La BCE : « L’euro numérique aidera les banques. Et il coûtera moins cher que Visa et Mastercard »

Alexis Tremblay
Alexis Tremblay

L’euro numérique aura des coûts inférieurs à ceux des systèmes traditionnels tels que Visa et Mastercard et aidera les institutions financières à relever les défis de l’avenir. Ce sont les prévisions du membre italien du comité exécutif de la Banque centrale européenne, Piero Cipollone. La réalisation de cet objectif dépend aussi d’une raison fondamentale selon le membre du directoire de la BCE : « Nous ne sommes pas une organisation à but lucratif, nous n’imposerons donc pas de frais de commission aux opérateurs commerciaux et cela, par définition, réduira les coûts de tout le système ».

La monnaie numérique commune

« Nous avons besoin d’un système de paiement numérique solide. Nous pouvons y parvenir en faisant entrer la monnaie de banque centrale dans l’ère numérique avec l’introduction de l’euro numérique : une forme d’argent numérique, émis par la banque centrale et accessible à tous dans la zone euro. » , a déclaré Cipollone lors d’une audition à la commission des affaires économiques du Parlement européen. L’euro numérique est une sorte de bitcoin communautaire, une cryptomonnaie qui sera émise directement par l’institut de Francfort et qui viendra compléter les billets de banque traditionnels. Et la différence avec la monnaie physique ? On le retrouve dans le système de garantie de l’euro numérique qui serait entièrement garanti par la BCE, rendant les dépôts beaucoup plus sûrs que les dépôts traditionnels des institutions bancaires.

Qu’est-ce que la monnaie numérique

À l’heure actuelle, 70 % de tous les paiements en ligne européens sont effectués par des sociétés non européennes telles que Visa ou Mastercard, auxquelles nous devons payer des frais et, en général, toutes les transactions numériques que nous effectuons avec une carte de débit ou un téléphone portable doivent toujours être effectuées. effectué via une institution financière ou un POS, un terminal physique qui implique le paiement d’une commission par le commerçant. Nous ne pouvons pas transférer des euros directement sur le compte d’une autre personne comme nous le ferions en lui donnant de l’argent liquide qui passerait de notre poche à sa poche, et nous devons demander à notre banque de transférer l’argent pour nous.

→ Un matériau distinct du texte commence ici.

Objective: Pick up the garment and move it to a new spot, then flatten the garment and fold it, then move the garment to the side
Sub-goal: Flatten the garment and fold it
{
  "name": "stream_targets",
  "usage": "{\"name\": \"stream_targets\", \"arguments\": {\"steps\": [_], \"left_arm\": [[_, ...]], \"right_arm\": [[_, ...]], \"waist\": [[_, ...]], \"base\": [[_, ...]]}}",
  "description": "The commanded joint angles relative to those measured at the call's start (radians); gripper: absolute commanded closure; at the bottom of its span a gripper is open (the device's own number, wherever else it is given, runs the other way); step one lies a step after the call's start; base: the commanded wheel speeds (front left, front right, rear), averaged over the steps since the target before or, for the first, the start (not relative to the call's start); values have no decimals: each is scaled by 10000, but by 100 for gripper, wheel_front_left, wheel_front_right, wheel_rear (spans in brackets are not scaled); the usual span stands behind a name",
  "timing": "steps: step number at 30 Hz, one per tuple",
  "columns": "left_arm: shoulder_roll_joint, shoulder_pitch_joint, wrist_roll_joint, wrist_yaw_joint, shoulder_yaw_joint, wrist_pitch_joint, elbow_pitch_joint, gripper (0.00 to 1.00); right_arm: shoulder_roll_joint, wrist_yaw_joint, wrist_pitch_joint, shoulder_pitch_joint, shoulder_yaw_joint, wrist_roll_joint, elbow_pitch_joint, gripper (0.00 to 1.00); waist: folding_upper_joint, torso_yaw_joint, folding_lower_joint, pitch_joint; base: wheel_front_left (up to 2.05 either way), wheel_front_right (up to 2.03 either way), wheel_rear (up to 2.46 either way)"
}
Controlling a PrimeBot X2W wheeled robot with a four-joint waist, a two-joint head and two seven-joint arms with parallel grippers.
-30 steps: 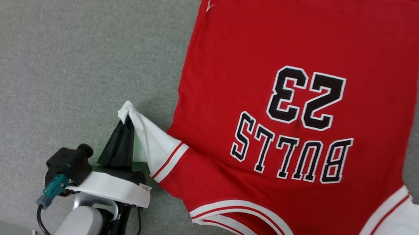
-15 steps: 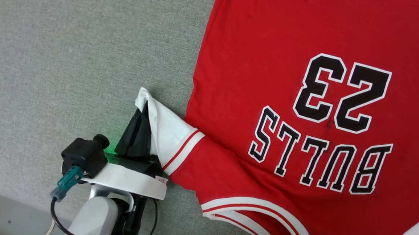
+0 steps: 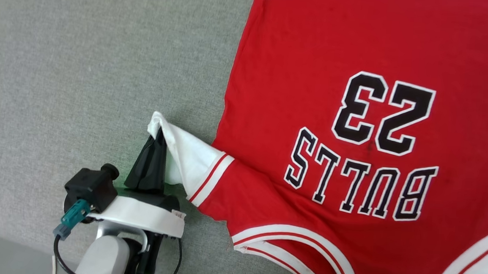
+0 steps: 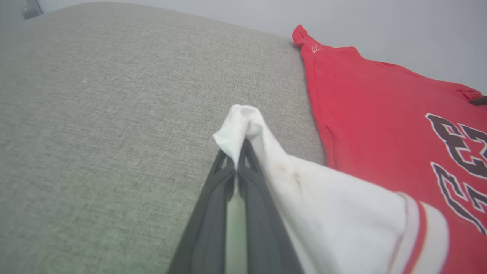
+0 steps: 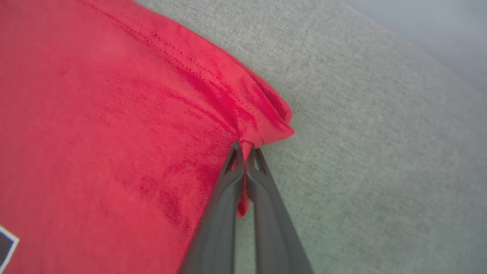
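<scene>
I am pinching the tip of the white sleeve (image 4: pixel 342 198) with my left gripper (image 4: pixel 237 158), jaws closed together on the cloth, and the sleeve is tenting up off the grey padded surface (image 3: pixel 82 80) just ahead of my fingers. My right gripper (image 5: pixel 246 150) is clamped on a red hemmed corner of the garment (image 3: pixel 338 54), with a small tuck of fabric bunching beyond its tips. The garment is lying print-up, spreading away to the right of my left hand and to the left of my right one. I am judging this to be the flattening step, so I am aiming to draw both corners apart gently and low over the surface, so the body is sliding rather than lifting. I am watching that neither pinch is slipping, since each is holding only a thin edge, and that the sleeve is unrolling flat instead of twisting under
</scene>
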State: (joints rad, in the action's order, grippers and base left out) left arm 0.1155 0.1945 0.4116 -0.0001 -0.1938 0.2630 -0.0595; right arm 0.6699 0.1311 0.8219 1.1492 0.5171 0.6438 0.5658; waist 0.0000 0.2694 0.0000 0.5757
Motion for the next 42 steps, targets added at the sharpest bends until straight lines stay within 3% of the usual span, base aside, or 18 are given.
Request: {"name": "stream_targets", "arguments": {"steps": [1, 5, 12, 21, 26, 34, 42], "left_arm": [[-6, -129, -50, -38, 60, 25, -40, 100], [71, -477, -110, -19, 303, 25, -134, 100], [240, -1208, -60, 90, 537, 23, -283, 100], [483, -2042, 133, 260, 802, -67, -235, 100], [571, -2377, 235, 370, 919, -117, -213, 100], [697, -2719, 301, 414, 925, -214, -192, 100], [793, -2779, 330, 399, 855, -329, -199, 100]], "right_arm": [[124, -9, -156, -222, 116, 96, -38, 100], [427, -9, -757, -511, 507, 616, -474, 100], [1691, -9, -1646, -1955, 1270, 1510, -1830, 100], [2988, -9, -2737, -4959, 697, 2320, -3192, 100], [3032, -9, -3263, -6970, 74, 2468, -3518, 100], [2574, -9, -3683, -9747, -1119, 2549, -3713, 100], [1331, -9, -3633, -12556, -2333, 2328, -3698, 100]], "waist": [[0, -201, 0, -397], [0, -509, 0, -1075], [0, -1054, 0, -2304], [0, -1789, 0, -3310], [0, -2134, 0, -3749], [0, -2374, 0, -4146], [0, -2337, 0, -4280]], "base": [[0, 0, 0], [0, 0, 0], [0, 0, 0], [0, 0, 0], [0, 0, 0], [0, 0, 0], [0, 0, 0]]}}
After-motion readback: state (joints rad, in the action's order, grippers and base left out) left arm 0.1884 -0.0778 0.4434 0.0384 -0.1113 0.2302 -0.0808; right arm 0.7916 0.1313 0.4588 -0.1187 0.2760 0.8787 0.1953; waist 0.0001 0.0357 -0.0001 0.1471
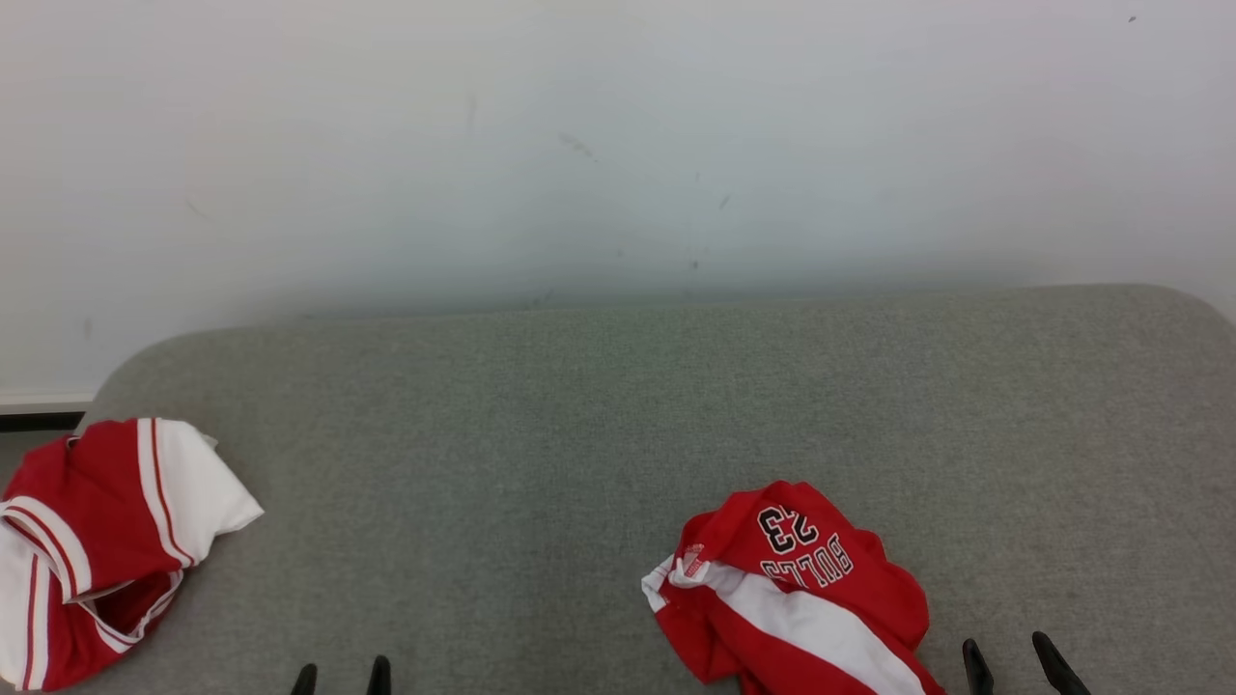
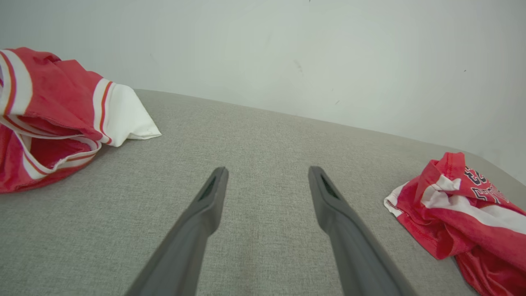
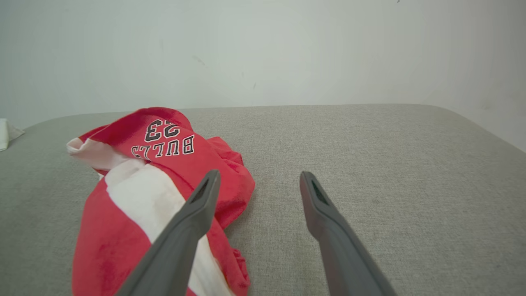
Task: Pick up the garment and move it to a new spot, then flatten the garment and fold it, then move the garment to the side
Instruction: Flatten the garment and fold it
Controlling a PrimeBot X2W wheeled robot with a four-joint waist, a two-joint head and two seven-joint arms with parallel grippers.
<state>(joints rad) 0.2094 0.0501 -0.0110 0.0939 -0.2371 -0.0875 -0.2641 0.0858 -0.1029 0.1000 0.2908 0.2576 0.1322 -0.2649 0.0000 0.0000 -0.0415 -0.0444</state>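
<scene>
- Two red-and-white garments lie on the grey padded surface, well apart from each other.
- The task one is a crumpled red jersey with "BULLS 23" printed on it. It's bunched up near the front edge, right of centre in the head view, with a white stripe across it.
- The right gripper sits just right of the jersey, fingers spread wide, not gripping anything. In the right wrist view one finger overlaps the fabric, but I can't tell if it touches.
- The left gripper is spread wide too, over bare surface between both garments.
- The other garment is heaped at the far left edge.
- Behind it all is a plain pale wall.
</scene>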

L’euro numérique arrive pour dire adieu aux coûts des points de vente, des virements bancaires et des comptes courants

En revanche, la monnaie numérique n’a pas besoin que les banques agissent comme intermédiaires. Cet argent peut être stocké dans un cloud via un appareil mobile ou un ordinateur et transféré instantanément vers le cloud d’une autre personne ou entreprise, comme si vous envoyiez un e-mail. Avec l’euro numérique, la BCE serait garante de la sécurité de ce processus.

Développements pour les banques et les consommateurs

L’euro numérique « pourrait aider les banques à fidéliser leurs clients face à une concurrence croissante dans les paiements », ouvrant également « de nouvelles sources de revenus aux établissements de crédit », a expliqué Cipollone, qui poursuit : « Si l’on compare l’euro numérique avec des services comme PayPal ou Apple Pay, les avantages pour les banques deviennent encore plus clairs, les banques ne gagnent rien si les gens rechargent leur portefeuille PayPal via le prélèvement automatique paient effectivement des frais juste pour permettre à leurs cartes d’être utilisées dans Apple Wallet. Un euro numérique ouvrirait également une porte. nouvelle source de revenus, permettant aux banques de fournir des services à valeur ajoutée à leurs clients.

Par conséquent, note le banquier, « l’euro numérique signifierait que les prestataires de services de paiement européens pourraient offrir à leurs clients la possibilité d’utiliser leur produit n’importe où dans la zone euro, tout comme les sociétés de cartes internationales. Cela renforcerait également la position de négociation des banques à leur égard. entreprises. Enfin, les banques et autres prestataires de services de paiement seraient responsables de la distribution de l’euro numérique, agissant ainsi comme point de contact unique pour les utilisateurs de l’euro numérique.

Outil anti-évasion selon le M5

Pour le chef de la délégation du Mouvement 5 étoiles au Parlement européen, Pasquale Tridico, l’euro numérique sera également « un outil important pour réduire l’évasion fiscale qui draine d’énormes ressources, s’élevant à 825 milliards d’euros par an selon certaines estimations, de les caisses publiques des pays européens ». L’évasion fiscale et sociale « est une menace pour la survie même du système social européen et nous devons donc la combattre par tous les moyens possibles », a ajouté l’ancien président de l’INPS.